● WHAT TO PRODUCE
Copy each line of the listing below exactly and drop the images.
━━━ COLLECTED DATA ━━━
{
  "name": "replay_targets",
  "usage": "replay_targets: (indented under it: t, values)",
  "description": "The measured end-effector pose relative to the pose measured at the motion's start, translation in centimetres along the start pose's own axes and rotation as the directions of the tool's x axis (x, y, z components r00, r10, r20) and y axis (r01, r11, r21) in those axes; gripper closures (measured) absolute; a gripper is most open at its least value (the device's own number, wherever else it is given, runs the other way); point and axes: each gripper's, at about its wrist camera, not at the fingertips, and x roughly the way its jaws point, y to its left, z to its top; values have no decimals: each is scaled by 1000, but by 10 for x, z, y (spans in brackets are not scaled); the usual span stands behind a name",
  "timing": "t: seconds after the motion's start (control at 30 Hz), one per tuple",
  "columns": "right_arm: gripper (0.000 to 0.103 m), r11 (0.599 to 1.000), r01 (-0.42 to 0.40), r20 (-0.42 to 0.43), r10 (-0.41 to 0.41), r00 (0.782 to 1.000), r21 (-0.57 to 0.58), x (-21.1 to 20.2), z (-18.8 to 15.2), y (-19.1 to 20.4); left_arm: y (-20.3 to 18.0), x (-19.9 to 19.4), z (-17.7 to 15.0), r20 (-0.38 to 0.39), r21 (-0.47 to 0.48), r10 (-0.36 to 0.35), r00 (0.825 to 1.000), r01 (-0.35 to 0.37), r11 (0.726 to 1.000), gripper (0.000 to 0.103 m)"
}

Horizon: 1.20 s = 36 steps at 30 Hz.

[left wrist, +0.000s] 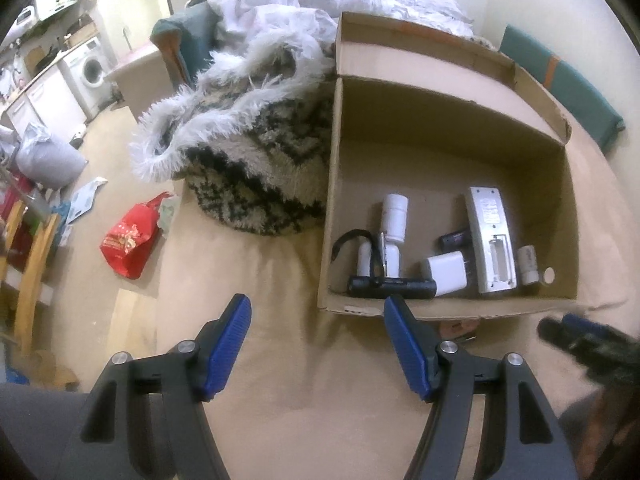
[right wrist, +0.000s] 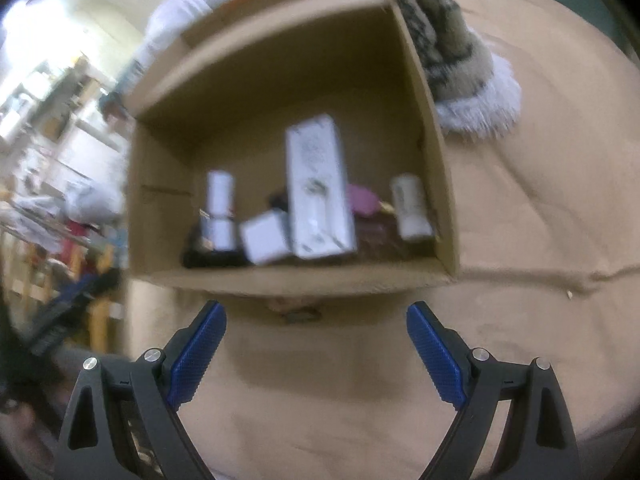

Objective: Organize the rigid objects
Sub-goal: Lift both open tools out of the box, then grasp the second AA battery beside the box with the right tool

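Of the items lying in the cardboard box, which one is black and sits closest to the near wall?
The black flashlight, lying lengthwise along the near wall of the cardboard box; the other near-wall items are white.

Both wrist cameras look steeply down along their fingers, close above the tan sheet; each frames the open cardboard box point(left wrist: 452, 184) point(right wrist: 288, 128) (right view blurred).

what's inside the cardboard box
Inside the box: a remote, charger, black flashlight, white bottles and a small tube. Something pink lies partly hidden behind the remote.
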Motion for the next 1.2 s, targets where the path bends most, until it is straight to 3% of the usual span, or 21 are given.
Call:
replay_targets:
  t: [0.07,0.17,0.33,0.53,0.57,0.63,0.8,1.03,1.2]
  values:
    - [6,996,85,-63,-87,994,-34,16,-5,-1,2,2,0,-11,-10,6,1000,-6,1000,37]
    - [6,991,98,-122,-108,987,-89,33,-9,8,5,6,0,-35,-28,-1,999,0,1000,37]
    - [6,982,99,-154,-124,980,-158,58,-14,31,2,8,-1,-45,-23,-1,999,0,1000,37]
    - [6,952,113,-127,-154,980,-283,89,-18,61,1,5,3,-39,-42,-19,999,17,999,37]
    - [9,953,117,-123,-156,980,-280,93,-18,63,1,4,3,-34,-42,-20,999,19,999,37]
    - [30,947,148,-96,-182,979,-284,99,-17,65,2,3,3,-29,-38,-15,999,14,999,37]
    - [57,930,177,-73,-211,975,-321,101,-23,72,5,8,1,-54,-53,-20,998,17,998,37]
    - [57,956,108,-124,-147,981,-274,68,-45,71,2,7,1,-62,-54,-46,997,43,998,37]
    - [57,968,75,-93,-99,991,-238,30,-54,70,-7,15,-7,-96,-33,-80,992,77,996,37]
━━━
● RESULT
{
  "name": "replay_targets",
  "usage": "replay_targets: (indented under it: t, values)",
  "description": "The measured end-effector pose relative to the pose measured at the motion's start, translation in centimetres along the start pose's own axes and rotation as the directions of the tool's x axis (x, y, z components r00, r10, r20) and y axis (r01, r11, r21) in those axes; gripper closures (measured) absolute; a gripper is most open at its least value (the device's own number, wherever else it is given, runs the other way); point and axes: each gripper's, at about its wrist camera, not at the fingertips, and x roughly the way its jaws point, y to its left, z to its top; values have no decimals: each is scaled by 1000, but by 10 for x, z, y (spans in brackets are not scaled); the usual span stands behind a name",
  "timing": "t: seconds after the motion's start (control at 30 Hz), one per tuple",
  "columns": "right_arm: gripper (0.000 to 0.103 m), r11 (0.599 to 1.000), r01 (-0.42 to 0.40), r20 (-0.42 to 0.43), r10 (-0.41 to 0.41), r00 (0.782 to 1.000), r21 (-0.57 to 0.58), x (-21.1 to 20.2), z (-18.8 to 15.2), y (-19.1 to 20.4); left_arm: y (-20.3 to 18.0), x (-19.9 to 19.4), z (-17.7 to 15.0), r20 (-0.38 to 0.39), r21 (-0.47 to 0.48), r10 (-0.36 to 0.35), r00 (0.825 to 1.000), r01 (-0.35 to 0.37), r11 (0.726 to 1.000), gripper (0.000 to 0.103 m)"
}

Horizon: 1.20 s = 36 steps at 30 Hz.

[left wrist, +0.000s] 
[right wrist, +0.000s] 

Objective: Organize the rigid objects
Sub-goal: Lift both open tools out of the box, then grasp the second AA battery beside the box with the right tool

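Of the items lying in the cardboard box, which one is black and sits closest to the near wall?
The black flashlight, lying lengthwise along the near wall of the cardboard box; the other near-wall items are white.

Both wrist cameras look steeply down along their fingers, close above the tan sheet; each frames the open cardboard box point(left wrist: 452, 184) point(right wrist: 288, 128) (right view blurred).

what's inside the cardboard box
Inside the box: a remote, charger, black flashlight, white bottles and a small tube. Something pink lies partly hidden behind the remote.
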Motion for the next 1.2 s, targets where the path bends most, until it is straight to 3% of the usual span, or 21 are given.
Call:
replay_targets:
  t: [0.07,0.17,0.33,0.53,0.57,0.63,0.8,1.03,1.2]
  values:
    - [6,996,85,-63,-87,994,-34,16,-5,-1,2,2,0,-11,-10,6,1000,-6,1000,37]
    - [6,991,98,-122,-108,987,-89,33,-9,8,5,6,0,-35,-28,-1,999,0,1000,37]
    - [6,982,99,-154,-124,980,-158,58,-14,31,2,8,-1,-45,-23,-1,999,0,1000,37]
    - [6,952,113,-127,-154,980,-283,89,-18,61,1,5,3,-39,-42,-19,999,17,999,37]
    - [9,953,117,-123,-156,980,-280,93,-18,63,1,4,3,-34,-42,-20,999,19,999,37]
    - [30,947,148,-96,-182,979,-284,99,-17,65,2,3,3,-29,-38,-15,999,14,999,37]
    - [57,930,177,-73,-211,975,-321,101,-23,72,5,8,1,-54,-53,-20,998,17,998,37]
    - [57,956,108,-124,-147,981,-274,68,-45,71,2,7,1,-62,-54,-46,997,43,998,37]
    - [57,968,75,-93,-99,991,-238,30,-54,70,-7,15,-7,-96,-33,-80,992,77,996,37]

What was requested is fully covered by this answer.